WHOSE STAR WILL SHINE IN SYDNEY? : ATLER, JONES AMONG AREA HOPEFULS.
Four years ago, few people outside the archery community knew of Justin Huish, the Simi Valley sharpshooting prodigy. But after Huish's golden charge in the 1996 Olympics, he was celebrated from Ventura to Burbank, from Encino to Lancaster.
So, who's the next Huish? Which local athlete will burst upon the Olympic scene at the 2000 Games in Sydney?
Well, the next Justin Huish also may be the next Kerri Strug.
Her name is Vanessa Atler, and she's a 16-year-old gymnast from Canyon Country. In 1996, Atler won the U.S. junior championship. Last year, in her first seniors competition, Atler dominated until a late fall forced a co-championship with Kristy Powell. U.S. Gymnastics officials believe Atler is an early favorite to make the Sydney team - the only favorite, at this point.
``She is, by far, one of the most talented athletes in the country,'' said Mary Lee Tracy, an assistant coach on the '96 U.S. team who runs a gym in Cincinnati. ``She's definitely a top prospect. She has everything it takes. All she needs is a little more experience, and with two years to go, that shouldn't be a problem. She's got the potential to be the next Dominique Moceanu.''
Atler isn't the San Fernando Valley region's only rising star. There's Marion Jones, of course, the former resident of Palmdale, Camarillo and Thousand Oaks who has five gold medals in her sights: 100 meters, 200, long jump, 400 and 1,600 relays. U.S. track believes Jones is its next superstar, its next Jackie Joyner-Kersee, its next Michael Johnson.
There's Len Krayzelburg, the brilliant backstroker from Studio City and USC. A native of Odessa, Ukraine, Krazelburg moved to the United States with his parents, Yelena and Oleg, in 1989. He spent one year at Santa Monica City College, then transferred to USC in 1996. In '97, he was named Swimming World Magazine's swimmer of the year.

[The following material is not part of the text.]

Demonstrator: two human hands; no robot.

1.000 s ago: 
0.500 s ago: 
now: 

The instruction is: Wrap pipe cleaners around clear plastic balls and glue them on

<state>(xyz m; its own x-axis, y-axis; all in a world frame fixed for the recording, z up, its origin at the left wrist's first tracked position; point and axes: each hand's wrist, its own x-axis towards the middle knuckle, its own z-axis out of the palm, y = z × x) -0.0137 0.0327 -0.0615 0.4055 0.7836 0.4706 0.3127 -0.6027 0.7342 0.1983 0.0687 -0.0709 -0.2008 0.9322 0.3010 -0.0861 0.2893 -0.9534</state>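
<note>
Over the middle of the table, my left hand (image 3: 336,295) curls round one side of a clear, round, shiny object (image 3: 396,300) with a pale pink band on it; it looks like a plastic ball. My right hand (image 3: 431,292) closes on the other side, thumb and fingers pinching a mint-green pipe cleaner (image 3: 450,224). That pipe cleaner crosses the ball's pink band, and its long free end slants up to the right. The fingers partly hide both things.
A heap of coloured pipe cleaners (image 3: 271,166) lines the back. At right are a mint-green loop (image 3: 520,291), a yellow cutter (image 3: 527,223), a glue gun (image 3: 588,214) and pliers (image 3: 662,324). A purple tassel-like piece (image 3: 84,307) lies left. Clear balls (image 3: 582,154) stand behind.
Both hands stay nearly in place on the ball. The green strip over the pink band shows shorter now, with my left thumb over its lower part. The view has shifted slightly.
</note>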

``I wake up every morning and go to practice thinking about the Olympics,'' Krayzelburg said. ``It has always been that way for me. Growing up in (the Soviet Union), the sports programs there are oriented to raising Olympians.''
There's former Thousand Oaks native Amy Skieresz, an Arizona junior. She's the two-time defending NCAA champ in the 5,000 and 10,000 and one of the most dominant college distance runners ever.

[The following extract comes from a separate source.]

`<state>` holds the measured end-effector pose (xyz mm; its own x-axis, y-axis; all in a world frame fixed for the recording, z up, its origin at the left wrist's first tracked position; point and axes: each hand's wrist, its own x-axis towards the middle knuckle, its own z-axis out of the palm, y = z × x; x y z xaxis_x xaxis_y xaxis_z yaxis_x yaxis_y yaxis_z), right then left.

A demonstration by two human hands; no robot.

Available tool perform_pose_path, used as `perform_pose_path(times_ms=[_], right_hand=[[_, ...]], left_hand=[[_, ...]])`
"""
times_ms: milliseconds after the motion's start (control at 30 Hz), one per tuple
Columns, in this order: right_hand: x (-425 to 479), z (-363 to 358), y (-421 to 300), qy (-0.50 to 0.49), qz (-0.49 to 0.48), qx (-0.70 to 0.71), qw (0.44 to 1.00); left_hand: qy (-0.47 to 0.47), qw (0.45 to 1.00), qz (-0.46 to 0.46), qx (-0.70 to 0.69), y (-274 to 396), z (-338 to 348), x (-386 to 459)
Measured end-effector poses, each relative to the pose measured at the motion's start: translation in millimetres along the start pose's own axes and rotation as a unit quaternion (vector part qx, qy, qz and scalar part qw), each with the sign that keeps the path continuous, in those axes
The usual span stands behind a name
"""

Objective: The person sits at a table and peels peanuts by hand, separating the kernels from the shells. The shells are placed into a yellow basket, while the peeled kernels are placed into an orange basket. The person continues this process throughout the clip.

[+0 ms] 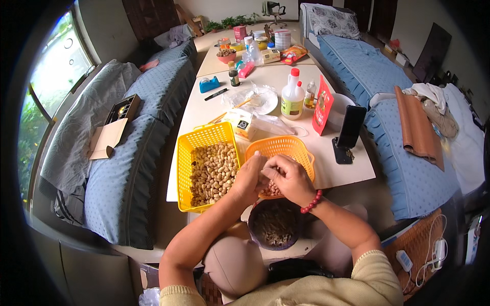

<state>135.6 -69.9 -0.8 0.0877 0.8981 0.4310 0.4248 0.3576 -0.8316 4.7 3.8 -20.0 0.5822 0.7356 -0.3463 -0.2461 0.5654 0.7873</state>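
Observation:
Above the near side of an orange plastic basket point(311, 163), my left hand point(250, 172) and my right hand point(286, 174) meet with bent fingers. Whatever lies between the fingertips is hidden. Shelled reddish peanuts point(272, 190) lie in that basket, partly covered by the hands. To the left, a yellow plastic basket point(184, 168) holds many unshelled peanuts point(213, 172). A dark round bin point(273, 225) with shell scraps at its bottom stands below the hands, between the knees. A red bead bracelet circles the right wrist.
Behind the baskets are a packet of tissues point(239, 125), a plate point(268, 103), a white jug with a red cap point(293, 97), a red pouch point(323, 105) and a phone on a stand point(350, 126). Sofas with blue covers point(126, 179) flank the table point(344, 172) on both sides.

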Motion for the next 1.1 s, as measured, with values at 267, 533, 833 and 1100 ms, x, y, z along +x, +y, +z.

``I can't think that far in advance,'' Skieresz said of Sydney. ``I want to get through my college career first. But everybody wants to go to the Olympics, of course.''
Atler has no such indecision. She studies French at Canyon High, she takes an independent study program at Learning Post School in Newhall - ``My mom wants me to get some social interaction,'' she said - and she trains six hours per day at Charter Oaks Gymnastics in Covina, with coach Steve Rybacki. (Atler's training partner, Jamie Dantzscher, is a Palmdale resident who finished sixth at the national championships and also has a chance to make the U.S. team.)
``We're working to get Vanessa to the point she's successful at the Olympic level,'' Rybacki said. ``We're working with short-term goals and long-term goals. She has a high level of difficulty in her routines now. We're working on cleaning up her skills and making her routines more artistically pleasing.''
Atler's aggressive style caused trouble at the '97 national championships. She held a .65 lead entering the final event - the dreaded uneven bars - but instead of a conservative routine, she opted for the difficult ``Comaneci.'' A fall ensued.
``I was a little disappointed because of the fall on the bars, but I was thrilled to get first place,'' Atler said. ``When the thing started, I wasn't even thinking about winning because it was my first senior (championship).''
Now she's not only thinking about winning, she's thinking about winning gold.
PHOTO Vanessa Atler, a 16-year-old gymnast from Canyon Country, is an early favorite to make the U.S. Olympic team for the 2000 Games.